Action item: Check each line of the entries below for the word "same", and copy out the ones that have it.
--- Listed entries Enclosed Below ---
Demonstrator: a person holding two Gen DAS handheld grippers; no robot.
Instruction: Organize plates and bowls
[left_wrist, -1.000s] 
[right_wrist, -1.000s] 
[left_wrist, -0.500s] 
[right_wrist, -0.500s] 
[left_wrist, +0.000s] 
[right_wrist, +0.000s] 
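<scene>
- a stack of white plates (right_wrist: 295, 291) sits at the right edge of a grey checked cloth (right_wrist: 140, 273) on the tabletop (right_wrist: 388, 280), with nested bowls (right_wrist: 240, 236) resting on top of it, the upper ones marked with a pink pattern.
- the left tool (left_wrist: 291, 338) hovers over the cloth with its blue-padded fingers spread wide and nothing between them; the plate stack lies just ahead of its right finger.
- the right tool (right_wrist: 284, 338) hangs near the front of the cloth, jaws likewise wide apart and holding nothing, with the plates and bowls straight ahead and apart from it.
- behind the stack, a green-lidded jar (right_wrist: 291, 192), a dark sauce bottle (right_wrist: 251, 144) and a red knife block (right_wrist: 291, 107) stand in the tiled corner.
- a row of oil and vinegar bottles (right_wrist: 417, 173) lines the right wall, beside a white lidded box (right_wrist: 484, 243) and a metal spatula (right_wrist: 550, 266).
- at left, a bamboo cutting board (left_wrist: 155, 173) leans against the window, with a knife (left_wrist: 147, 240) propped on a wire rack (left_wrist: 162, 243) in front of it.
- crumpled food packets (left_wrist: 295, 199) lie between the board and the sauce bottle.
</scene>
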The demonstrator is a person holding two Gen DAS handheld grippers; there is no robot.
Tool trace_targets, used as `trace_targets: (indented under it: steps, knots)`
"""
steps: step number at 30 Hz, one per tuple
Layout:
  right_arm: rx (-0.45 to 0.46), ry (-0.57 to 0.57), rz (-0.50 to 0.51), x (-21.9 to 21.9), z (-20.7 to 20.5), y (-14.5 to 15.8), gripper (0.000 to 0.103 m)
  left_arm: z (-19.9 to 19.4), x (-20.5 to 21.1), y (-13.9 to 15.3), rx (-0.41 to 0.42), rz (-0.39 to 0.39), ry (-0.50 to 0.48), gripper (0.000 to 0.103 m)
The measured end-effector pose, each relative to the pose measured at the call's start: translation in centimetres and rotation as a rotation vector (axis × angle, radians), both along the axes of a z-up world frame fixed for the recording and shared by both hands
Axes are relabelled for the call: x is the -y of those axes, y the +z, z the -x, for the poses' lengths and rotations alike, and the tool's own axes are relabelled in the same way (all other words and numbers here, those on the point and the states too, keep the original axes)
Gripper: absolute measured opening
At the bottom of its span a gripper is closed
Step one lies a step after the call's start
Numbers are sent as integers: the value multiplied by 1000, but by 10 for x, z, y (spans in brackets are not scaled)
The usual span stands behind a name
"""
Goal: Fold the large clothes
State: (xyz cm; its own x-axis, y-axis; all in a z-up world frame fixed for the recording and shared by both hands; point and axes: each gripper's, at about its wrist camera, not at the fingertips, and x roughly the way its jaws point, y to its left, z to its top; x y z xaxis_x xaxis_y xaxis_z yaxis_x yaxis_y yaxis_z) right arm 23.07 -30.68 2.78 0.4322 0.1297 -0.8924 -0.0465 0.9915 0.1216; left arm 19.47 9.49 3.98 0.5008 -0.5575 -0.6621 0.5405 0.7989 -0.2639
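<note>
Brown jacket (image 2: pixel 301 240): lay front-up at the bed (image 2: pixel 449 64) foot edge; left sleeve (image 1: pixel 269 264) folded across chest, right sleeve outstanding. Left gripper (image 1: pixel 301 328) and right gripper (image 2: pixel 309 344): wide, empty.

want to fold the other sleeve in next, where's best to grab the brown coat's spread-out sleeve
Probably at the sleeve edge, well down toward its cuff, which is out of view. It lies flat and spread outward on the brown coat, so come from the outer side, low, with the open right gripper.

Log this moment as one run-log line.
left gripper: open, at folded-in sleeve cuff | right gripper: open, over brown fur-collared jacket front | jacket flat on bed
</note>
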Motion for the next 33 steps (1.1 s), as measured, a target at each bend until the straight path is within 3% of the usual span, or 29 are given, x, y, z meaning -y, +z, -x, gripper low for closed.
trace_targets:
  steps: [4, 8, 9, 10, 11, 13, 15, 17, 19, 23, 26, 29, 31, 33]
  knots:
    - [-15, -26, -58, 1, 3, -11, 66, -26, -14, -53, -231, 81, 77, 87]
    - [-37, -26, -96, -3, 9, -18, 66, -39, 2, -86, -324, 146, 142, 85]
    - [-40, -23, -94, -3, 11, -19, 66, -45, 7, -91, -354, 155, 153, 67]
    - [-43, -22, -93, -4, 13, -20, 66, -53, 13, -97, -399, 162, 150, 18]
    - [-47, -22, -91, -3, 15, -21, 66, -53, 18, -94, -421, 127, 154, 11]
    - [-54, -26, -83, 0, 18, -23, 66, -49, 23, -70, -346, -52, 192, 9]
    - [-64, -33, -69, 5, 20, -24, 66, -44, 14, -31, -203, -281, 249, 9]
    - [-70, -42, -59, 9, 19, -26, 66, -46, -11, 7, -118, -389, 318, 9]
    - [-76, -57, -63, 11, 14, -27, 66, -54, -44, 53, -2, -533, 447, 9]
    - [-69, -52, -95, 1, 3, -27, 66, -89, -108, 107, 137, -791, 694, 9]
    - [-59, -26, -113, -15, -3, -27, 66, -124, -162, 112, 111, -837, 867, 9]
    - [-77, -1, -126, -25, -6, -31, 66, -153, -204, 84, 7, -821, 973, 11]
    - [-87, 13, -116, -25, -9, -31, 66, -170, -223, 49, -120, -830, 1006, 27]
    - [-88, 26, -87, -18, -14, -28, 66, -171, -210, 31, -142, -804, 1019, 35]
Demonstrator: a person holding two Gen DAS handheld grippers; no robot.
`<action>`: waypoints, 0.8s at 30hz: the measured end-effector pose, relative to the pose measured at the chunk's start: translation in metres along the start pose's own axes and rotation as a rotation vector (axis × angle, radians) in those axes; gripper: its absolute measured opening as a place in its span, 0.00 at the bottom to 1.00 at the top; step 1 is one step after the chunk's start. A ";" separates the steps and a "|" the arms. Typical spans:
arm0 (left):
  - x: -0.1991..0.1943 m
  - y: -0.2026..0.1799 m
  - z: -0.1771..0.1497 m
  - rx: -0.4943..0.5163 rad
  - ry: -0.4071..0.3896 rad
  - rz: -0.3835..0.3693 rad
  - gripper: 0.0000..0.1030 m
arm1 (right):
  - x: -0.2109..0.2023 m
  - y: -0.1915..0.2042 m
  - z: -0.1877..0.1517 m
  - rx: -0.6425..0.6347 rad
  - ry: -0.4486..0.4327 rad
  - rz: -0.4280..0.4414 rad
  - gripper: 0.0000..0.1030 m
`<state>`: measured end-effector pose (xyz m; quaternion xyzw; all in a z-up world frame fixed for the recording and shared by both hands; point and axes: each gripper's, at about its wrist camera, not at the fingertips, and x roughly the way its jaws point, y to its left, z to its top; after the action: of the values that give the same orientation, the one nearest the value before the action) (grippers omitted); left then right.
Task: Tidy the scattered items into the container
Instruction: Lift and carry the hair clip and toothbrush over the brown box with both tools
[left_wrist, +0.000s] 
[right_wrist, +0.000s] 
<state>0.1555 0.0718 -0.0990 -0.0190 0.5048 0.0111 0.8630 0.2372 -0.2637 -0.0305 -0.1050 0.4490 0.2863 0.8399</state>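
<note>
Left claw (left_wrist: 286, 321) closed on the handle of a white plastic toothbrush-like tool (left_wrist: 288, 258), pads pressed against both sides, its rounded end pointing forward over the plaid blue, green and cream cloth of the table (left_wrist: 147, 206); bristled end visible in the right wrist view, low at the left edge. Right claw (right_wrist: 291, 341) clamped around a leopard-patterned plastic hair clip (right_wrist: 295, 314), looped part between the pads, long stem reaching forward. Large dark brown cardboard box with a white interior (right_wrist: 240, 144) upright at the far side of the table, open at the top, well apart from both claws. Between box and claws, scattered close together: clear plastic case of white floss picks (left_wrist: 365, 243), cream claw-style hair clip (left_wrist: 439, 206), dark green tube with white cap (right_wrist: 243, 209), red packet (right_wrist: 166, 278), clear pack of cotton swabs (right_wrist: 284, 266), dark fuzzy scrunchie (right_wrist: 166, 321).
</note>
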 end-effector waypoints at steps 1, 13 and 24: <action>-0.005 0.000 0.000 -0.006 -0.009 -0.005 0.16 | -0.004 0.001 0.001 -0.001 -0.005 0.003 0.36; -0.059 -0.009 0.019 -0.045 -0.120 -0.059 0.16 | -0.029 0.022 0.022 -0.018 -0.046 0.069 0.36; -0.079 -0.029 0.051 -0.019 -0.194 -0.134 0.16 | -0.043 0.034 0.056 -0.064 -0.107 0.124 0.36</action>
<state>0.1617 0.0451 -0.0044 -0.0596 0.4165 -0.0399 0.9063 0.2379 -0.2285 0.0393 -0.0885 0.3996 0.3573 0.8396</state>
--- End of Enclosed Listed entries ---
Answer to this task:
Axes are relabelled for the call: x is the -y of those axes, y the +z, z the -x, for the poses' lengths and rotations alike, and the tool's own axes are relabelled in the same way (all other words and numbers here, those on the point and the states too, keep the original axes)
`<state>`: measured end-effector pose (xyz m; quaternion xyzw; all in a z-up world frame fixed for the recording and shared by both hands; point and axes: each gripper's, at about its wrist camera, not at the fingertips, and x roughly the way its jaws point, y to its left, z to its top; after the action: of the values that give the same orientation, the one nearest the value before the action) (grippers omitted); left then right.

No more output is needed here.